Evidently unsatisfied by the response to Goddard's admonition, Congress soon gave a definitive answer to the question posed by Leary and Alpert. Who controls your cortex? The government does.

Michael Ciaglo/Getty
(Michael Ciaglo/Getty)

Mushroom Eaters Are Not Criminals

The Oregonians who approved the Psilocybin Services Act last fall are not alone in challenging that premise. In 2019, Denver voters approved a groundbreaking initiative that made adult possession of psilocybin the city's lowest law enforcement priority and prohibited the use of public money to pursue such cases. The following year, the city councils of Ann Arbor, Michigan; Oakland, California; and Santa Cruz, California, enacted similar measures. And on the same day that Oregon's initiative passed, voters in Washington, D.C., overwhelmingly approved quasi-decriminalization of "entheogenic plants and fungi," including psilocybin mushrooms, peyote, iboga root, and plants that contain dimethyltryptamine.

The D.C. initiative, which urges police and prosecutors to leave consumers of those substances alone, does not include a ban on spending money to bust them. But in some respects it goes further than the other local measures, since it covers a wider range of psychedelics and applies to noncommercial production and distribution as well as possession.

In other parts of the United States, the legal consequences of being caught with psilocybin mushrooms can be severe. In Texas, where I live, possessing less than a gram of the wrong fungus is punishable by up to two years in jail; one to four grams can get you up to 20 years.

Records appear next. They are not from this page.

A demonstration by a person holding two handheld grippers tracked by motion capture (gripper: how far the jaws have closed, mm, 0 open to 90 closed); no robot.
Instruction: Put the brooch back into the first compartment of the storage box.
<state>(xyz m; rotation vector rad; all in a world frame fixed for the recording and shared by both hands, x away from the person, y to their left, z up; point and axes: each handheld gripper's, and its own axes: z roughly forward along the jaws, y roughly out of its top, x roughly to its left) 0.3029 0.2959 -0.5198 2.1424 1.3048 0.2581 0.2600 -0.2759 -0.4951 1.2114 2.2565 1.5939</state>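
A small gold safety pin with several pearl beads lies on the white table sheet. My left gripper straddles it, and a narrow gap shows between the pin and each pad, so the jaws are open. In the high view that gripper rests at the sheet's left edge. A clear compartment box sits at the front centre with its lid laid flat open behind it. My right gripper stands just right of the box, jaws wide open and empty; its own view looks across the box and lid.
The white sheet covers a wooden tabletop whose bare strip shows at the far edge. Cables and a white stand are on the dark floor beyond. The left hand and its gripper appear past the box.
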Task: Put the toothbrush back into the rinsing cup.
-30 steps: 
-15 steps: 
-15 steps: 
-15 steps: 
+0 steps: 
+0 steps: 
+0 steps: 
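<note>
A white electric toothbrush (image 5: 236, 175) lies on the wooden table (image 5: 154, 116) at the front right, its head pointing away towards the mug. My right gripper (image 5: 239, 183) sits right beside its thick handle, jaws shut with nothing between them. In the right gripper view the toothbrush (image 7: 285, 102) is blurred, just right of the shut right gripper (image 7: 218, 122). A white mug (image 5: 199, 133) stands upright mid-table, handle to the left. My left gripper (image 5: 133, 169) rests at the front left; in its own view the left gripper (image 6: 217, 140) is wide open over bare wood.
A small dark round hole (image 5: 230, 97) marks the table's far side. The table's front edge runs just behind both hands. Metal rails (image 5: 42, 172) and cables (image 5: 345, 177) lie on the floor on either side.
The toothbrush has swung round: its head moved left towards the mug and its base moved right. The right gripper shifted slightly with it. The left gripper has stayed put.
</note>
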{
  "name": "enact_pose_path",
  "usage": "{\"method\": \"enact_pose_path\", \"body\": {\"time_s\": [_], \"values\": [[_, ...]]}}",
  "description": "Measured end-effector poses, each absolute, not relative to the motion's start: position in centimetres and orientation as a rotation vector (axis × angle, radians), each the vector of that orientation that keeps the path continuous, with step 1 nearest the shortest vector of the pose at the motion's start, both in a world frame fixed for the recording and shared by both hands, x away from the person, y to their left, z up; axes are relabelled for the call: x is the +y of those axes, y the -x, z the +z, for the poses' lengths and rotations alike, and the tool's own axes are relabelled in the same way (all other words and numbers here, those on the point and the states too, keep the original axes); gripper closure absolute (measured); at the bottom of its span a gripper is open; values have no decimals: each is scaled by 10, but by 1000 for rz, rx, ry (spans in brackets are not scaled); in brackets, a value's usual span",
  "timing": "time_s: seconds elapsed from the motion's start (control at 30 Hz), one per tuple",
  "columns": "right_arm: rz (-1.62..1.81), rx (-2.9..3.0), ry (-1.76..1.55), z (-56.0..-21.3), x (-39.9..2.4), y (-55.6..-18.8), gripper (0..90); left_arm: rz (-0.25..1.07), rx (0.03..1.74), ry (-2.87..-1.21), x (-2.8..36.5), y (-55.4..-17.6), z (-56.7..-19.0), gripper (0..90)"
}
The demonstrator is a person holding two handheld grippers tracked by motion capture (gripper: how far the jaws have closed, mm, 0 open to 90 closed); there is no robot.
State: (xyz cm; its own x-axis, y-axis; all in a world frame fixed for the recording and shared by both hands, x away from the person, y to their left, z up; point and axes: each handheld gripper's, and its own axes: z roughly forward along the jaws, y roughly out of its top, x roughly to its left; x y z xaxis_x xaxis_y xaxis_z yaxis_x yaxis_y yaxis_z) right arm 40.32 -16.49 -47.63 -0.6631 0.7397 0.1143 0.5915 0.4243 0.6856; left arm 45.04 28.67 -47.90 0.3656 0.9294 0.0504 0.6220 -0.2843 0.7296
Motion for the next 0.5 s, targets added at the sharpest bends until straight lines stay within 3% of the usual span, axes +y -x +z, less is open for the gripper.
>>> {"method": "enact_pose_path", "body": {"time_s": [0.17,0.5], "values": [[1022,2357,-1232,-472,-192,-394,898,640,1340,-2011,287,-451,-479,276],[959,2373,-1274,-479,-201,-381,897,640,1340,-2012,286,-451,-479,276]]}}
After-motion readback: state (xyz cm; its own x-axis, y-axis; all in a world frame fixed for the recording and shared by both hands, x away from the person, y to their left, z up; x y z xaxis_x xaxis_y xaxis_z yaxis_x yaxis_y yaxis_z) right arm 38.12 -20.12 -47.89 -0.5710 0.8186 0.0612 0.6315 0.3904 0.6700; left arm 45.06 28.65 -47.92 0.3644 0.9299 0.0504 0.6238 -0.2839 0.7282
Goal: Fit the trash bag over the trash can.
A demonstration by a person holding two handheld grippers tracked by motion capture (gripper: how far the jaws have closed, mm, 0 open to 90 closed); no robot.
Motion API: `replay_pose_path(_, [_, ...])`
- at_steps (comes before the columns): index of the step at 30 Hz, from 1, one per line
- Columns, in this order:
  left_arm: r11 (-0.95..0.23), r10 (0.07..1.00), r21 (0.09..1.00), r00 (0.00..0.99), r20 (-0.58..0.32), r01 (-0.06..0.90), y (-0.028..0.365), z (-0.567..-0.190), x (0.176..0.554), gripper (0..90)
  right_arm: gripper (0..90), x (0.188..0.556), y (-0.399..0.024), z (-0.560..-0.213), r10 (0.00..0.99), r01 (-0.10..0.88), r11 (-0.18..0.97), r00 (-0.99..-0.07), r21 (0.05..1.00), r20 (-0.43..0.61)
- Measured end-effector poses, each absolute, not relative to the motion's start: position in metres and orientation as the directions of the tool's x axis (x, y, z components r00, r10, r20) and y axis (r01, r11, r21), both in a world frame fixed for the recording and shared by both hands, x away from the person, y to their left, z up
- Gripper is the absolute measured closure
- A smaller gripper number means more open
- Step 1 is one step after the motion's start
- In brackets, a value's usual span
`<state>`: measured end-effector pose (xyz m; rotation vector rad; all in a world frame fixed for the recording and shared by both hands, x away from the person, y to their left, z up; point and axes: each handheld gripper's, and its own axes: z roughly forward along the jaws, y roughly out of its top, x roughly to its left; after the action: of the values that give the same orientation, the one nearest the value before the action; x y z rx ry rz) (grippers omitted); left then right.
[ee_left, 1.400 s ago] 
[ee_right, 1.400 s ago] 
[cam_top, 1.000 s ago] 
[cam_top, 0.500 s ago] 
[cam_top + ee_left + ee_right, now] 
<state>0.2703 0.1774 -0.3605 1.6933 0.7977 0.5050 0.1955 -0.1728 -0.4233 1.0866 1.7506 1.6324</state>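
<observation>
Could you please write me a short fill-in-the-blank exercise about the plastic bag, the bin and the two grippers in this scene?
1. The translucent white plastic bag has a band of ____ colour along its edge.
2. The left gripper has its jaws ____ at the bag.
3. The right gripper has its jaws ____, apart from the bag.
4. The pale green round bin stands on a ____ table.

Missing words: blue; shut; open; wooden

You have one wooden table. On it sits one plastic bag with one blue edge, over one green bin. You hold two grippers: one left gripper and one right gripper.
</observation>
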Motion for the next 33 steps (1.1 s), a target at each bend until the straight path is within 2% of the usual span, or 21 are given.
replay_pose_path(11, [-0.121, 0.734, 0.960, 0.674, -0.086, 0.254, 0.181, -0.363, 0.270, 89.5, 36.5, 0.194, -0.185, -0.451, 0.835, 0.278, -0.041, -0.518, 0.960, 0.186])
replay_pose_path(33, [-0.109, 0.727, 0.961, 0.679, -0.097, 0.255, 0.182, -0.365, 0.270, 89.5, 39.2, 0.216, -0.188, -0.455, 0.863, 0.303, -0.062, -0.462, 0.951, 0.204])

Eliminating criminal penalties for psychedelic users, so that arresting them is no longer a legal option, would be preferable to deprioritizing those cases. And if the idea that psychedelic use should not be treated as a crime catches on, perhaps Americans eventually will recognize that merely aiding and abetting that noncrime does not justify locking people in cages either.

That breakthrough is finally happening with marijuana, although it took decades. While states began to decriminalize marijuana use in the 1970s, licensed pot shops did not start serving recreational consumers until 2014. Unlike the epiphanies that Wasson achieved with a little help from his fungus friends, reclaiming control of our cortexes is apt to be a long and gradual process.